EXERCISE DETAILS: Retype the data that follows exactly. No pictures belong in the copy.

DATASET EXTRACT:
Segment Open

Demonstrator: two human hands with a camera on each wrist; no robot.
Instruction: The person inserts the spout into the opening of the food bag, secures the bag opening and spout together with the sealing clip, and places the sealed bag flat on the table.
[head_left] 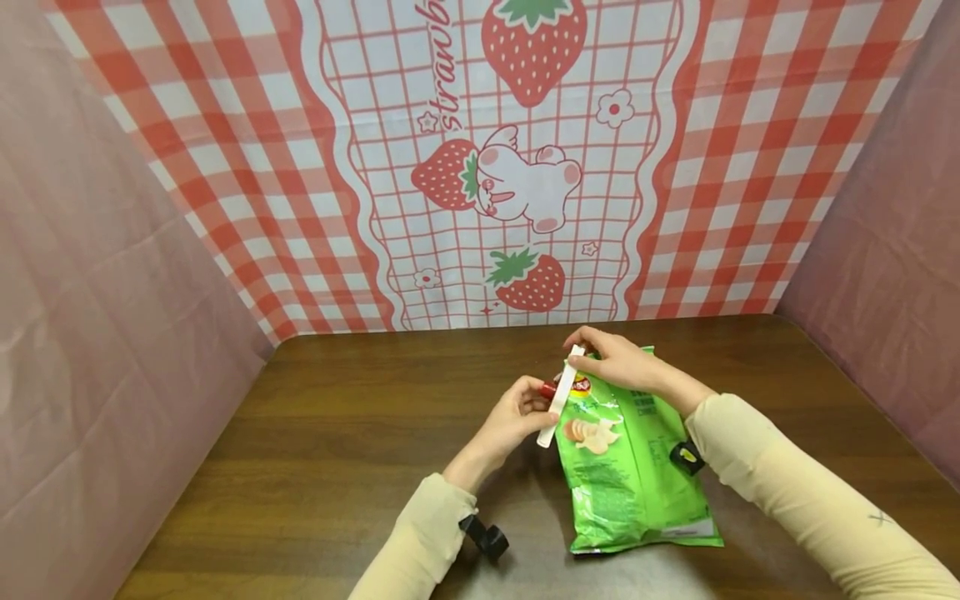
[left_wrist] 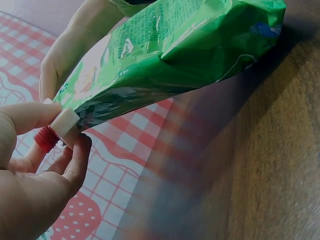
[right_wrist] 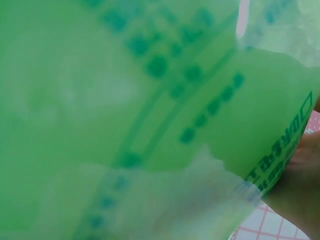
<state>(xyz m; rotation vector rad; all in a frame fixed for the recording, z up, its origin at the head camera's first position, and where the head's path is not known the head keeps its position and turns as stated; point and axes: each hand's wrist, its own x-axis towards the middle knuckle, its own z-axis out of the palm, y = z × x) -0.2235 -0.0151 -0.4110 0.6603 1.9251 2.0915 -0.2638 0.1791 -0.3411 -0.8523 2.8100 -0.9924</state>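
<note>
A green potato chip bag (head_left: 637,492) lies at a slant with its top edge toward the left, where a long white bag clip (head_left: 564,397) runs along it. A ribbed red screw cap (left_wrist: 46,139) sticks out from the clip's side. My left hand (head_left: 513,423) pinches the clip's near end between thumb and fingers, seen close up in the left wrist view. At the clip's far end my right hand (head_left: 621,360) grips it, thumb on top. Green film of the bag fills most of the right wrist view and hides the right fingers there.
A brown wooden table (head_left: 315,450) carries the bag. Behind stands a red-and-white checked cloth (head_left: 225,125) with strawberry prints, and pink cloths (head_left: 97,292) hang at both sides. Black camera mounts (head_left: 487,540) sit at the wrists, the right one against the bag.
</note>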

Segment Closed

RESULT:
Demonstrator: two human hands with a camera on each wrist; no robot.
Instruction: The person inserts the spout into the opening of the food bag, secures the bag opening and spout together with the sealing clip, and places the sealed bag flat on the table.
[head_left] 
[left_wrist] 
[right_wrist] 
<state>(xyz m; rotation vector rad; all in a frame fixed for the recording, z up, its origin at the head camera's first position, and where the head's path is not known the head keeps its position and turns as stated; point and axes: each hand's wrist, its own x-axis towards the middle knuckle, its own z-axis out of the palm, y = z × x) -0.2235 -0.0151 -0.4110 0.6603 1.9251 2.0915 -0.2638 0.1791 -0.3411 -0.8523 2.8100 -0.9924</state>
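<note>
A green potato chip bag (head_left: 637,492) lies at a slant with its top edge toward the left, where a long white bag clip (head_left: 564,397) runs along it. A ribbed red screw cap (left_wrist: 46,139) sticks out from the clip's side. My left hand (head_left: 513,423) pinches the clip's near end between thumb and fingers, seen close up in the left wrist view. At the clip's far end my right hand (head_left: 621,360) grips it, thumb on top. Green film of the bag fills most of the right wrist view and hides the right fingers there.
A brown wooden table (head_left: 315,450) carries the bag. Behind stands a red-and-white checked cloth (head_left: 225,125) with strawberry prints, and pink cloths (head_left: 97,292) hang at both sides. Black camera mounts (head_left: 487,540) sit at the wrists, the right one against the bag.
</note>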

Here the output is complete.